Change-Id: I9a8c2ec4dbbd0318beb488548b2cde8f4e487dc1
Closes-Bug: #1837761
Co-authored-by: Radosław Piliszek <radoslaw.piliszek@gmail.com>
---
 .../roles/rabbitmq/templates/rabbitmq.conf.j2 |  3 +-
 .../admin/production-architecture-guide.rst   | 40 +++++++++++++++++++
 ...q-partition-handling-5aebe0bf7e361239.yaml |  8 ++++
 3 files changed, 50 insertions(+), 1 deletion(-)
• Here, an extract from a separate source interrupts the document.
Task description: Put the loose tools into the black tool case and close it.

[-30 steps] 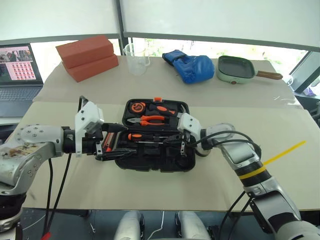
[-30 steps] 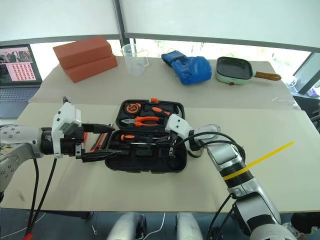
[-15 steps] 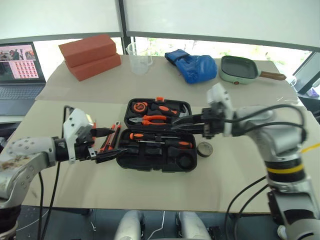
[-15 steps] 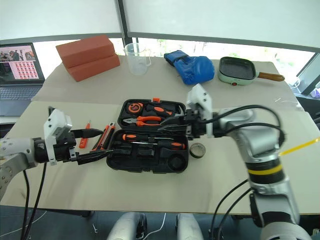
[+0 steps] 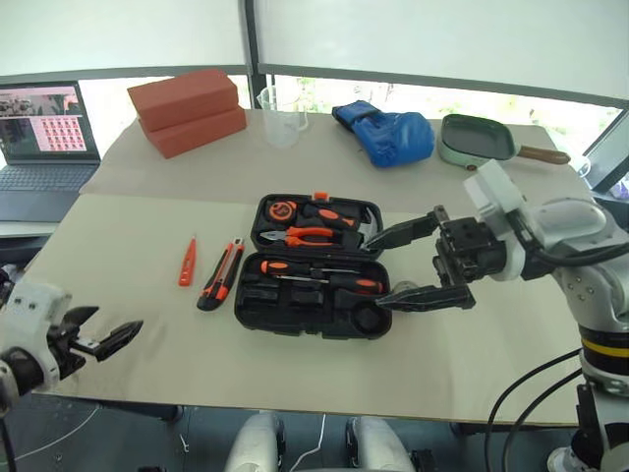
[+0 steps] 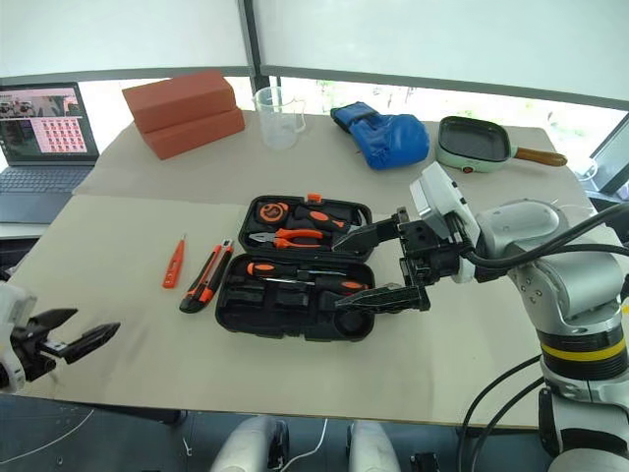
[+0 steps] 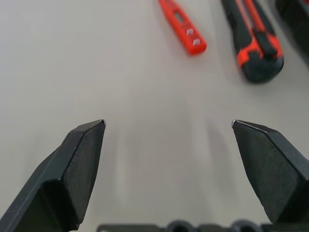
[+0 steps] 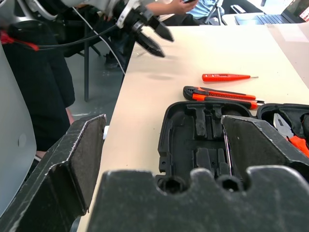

 create mode 100644 releasenotes/notes/change-rabbitmq-partition-handling-5aebe0bf7e361239.yaml

diff --git a/ansible/roles/rabbitmq/templates/rabbitmq.conf.j2 b/ansible/roles/rabbitmq/templates/rabbitmq.conf.j2
index e95b7cccab..39799fa400 100644
--- a/ansible/roles/rabbitmq/templates/rabbitmq.conf.j2
+++ b/ansible/roles/rabbitmq/templates/rabbitmq.conf.j2
@@ -2,7 +2,8 @@ listeners.tcp.1 = {{ api_interface_address }}:{{ role_rabbitmq_port }}
 {% if rabbitmq_hipe_compile|bool %}
 hipe_compile = true
 {% endif %}
-cluster_partition_handling = autoheal
+{# NOTE: to avoid split-brain #}
+cluster_partition_handling = pause_minority
 
 management.listener.ip = {{ api_interface_address }}
 management.listener.port = {{ role_rabbitmq_management_port }}
diff --git a/doc/source/admin/production-architecture-guide.rst b/doc/source/admin/production-architecture-guide.rst
index c7f8d9f97a..c9e1740f01 100644
--- a/doc/source/admin/production-architecture-guide.rst
+++ b/doc/source/admin/production-architecture-guide.rst
@@ -123,3 +123,43 @@ commits and rabbitmq.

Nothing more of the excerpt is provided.